= Adrenergic nerve fibre =

An adrenergic nerve fibre is a neuron for which the neurotransmitter is either adrenaline (epinephrine), noradrenaline or dopamine. These neurotransmitters are released at a location known as the synapse, which is a junction point between the axon of one nerve cell and the dendrite of another. The neurotransmitters are first released from the axon and then bind to the receptor site on the dendrite. Adrenergic nerve terminals are found in the secondary neurons of the sympathetic nervous system, one of two divisions of the autonomic nervous system which is responsible for the fight-or-flight response. This system increases heart rate, slows digestion, dilates pupils, and also controls the secretion of apocrine sweat glands in the dermal layer of skin, in addition to other responses.

==Composition==
The nerve fibre is a thread-like extension of a nerve cell that includes the axon which may or may not be encased in a myelinated sheath. The androgenic nerve fibre when myelinated increases the speed of transmission for an action potential across the length of the cell. The gaps in the sheath along the axon are called the nodes of ranvier.

==Receptor site==
===Molecular level===
There are several types of adrenergic receptors which are identified by their differing sensitivities to various drugs. Neurons in the central nervous system contain α1- and α2-adrenergic receptors and β1- and β2-adrenergic receptors. All four kinds of receptors are also found in the various organs of the body aside from the brain. They are responsible for the effects of epinephrine and norepinephrine when they act as hormones outside the central nervous system. In the brain, all autoreceptors appear to be of the α2 type. (The drug idazoxan blocks α2 autoreceptors and hence acts as an antagonist.) All adrenergic receptors are metabotropic, coupled to G proteins that control the production of second messengers. Adrenergic receptors can produce both excitatory and inhibitory effects. In general, the behavioral effects of the release of norepinephrine are excitatory. In the brain the α1 receptors produce a slow depolarizing (excitatory) effect on the postsynaptic membrane, while α2 receptors produce a slow hyperpolarization (inhibitory) effect. Both types of β receptors increase the responsiveness of the postsynaptic neuron to its excitatory inputs, which presumably related to the role this neurotransmitter plays in vigilance.

===In the Body===
Adrenergic fibres innervate smooth muscle, cardiac muscle, visceral glands, and various central nervous system structures and sense organs.
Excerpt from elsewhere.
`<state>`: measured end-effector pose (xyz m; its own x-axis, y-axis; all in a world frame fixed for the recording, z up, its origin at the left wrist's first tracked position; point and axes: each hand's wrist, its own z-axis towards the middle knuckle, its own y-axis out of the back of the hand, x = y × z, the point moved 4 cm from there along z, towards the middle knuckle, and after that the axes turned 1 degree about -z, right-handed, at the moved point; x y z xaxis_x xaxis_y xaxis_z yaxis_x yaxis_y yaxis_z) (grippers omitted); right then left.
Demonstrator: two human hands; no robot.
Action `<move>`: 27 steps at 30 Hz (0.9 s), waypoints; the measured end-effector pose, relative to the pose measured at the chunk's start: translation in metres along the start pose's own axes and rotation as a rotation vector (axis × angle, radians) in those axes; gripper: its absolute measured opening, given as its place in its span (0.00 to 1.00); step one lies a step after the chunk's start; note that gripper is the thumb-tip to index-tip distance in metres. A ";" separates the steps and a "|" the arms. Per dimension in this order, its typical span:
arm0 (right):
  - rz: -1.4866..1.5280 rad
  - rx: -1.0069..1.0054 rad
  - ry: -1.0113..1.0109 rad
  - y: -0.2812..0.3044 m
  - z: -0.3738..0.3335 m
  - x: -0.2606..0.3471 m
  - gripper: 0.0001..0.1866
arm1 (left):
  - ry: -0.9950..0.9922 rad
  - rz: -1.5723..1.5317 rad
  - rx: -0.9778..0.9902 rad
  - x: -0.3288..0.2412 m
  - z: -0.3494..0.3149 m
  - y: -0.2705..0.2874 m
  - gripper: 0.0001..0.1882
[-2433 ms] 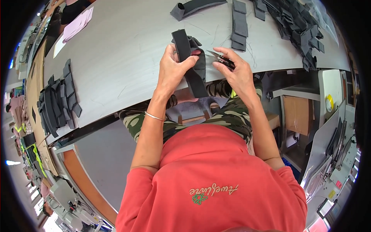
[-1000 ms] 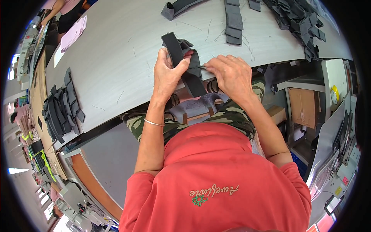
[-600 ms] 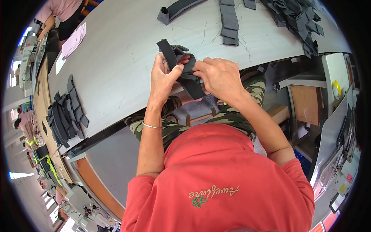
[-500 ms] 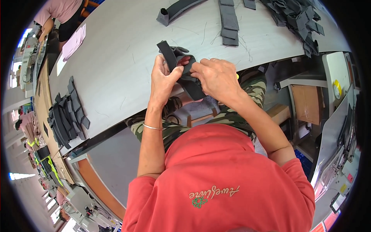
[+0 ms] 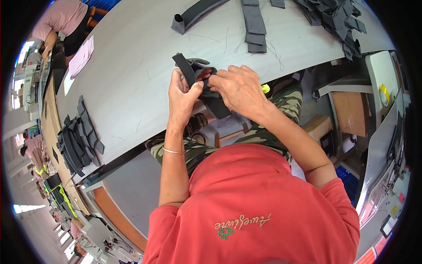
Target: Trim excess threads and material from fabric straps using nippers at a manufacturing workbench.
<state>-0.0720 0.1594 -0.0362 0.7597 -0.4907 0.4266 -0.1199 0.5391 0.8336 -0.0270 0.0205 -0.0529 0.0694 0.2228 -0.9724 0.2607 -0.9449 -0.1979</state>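
Between my hands, over the table's near edge, is a dark grey fabric strip [image 5: 215, 105], folded and partly opened into a loop. My left hand [image 5: 184, 94] grips its left side, thumb on the near face and fingers behind. My right hand [image 5: 241, 90] is closed on the strip's right side, with its fingertips bent into the folds. Fingers of the left hand show through the opening in the cloth. What exactly the right fingertips pinch is hidden by the hand.
On the grey table [image 5: 127, 88] lie a curved fabric band [image 5: 198, 15], a stack of flat strips [image 5: 255, 31], a tangled heap of dark pieces [image 5: 334, 22] at far right and a strip pile [image 5: 79, 138] at left. Loose threads are scattered about. A person [image 5: 61, 22] stands at far left.
The view has shifted slightly. Both hands keep their hold on the fabric strip, and the right fingers have moved a little in its folds.
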 end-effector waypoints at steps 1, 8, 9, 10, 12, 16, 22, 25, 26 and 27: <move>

Their function is enhancing, compared to the inhibiting action of the cholinergic fibres of the parasympathetic system. Peripheral adrenergic neurons integrate signals from other nerves of the central nervous system and peripheral sense organs. An adrenergic nerve impulse is triggered when one nerve fires repeatedly or when several nerves fire simultaneously which can cause an additive effect leading to a greater stimulus. Adrenergic neurons, in particular the α2 autoreceptors found in the brain, are also involved in sexual behavior and in the control of appetite.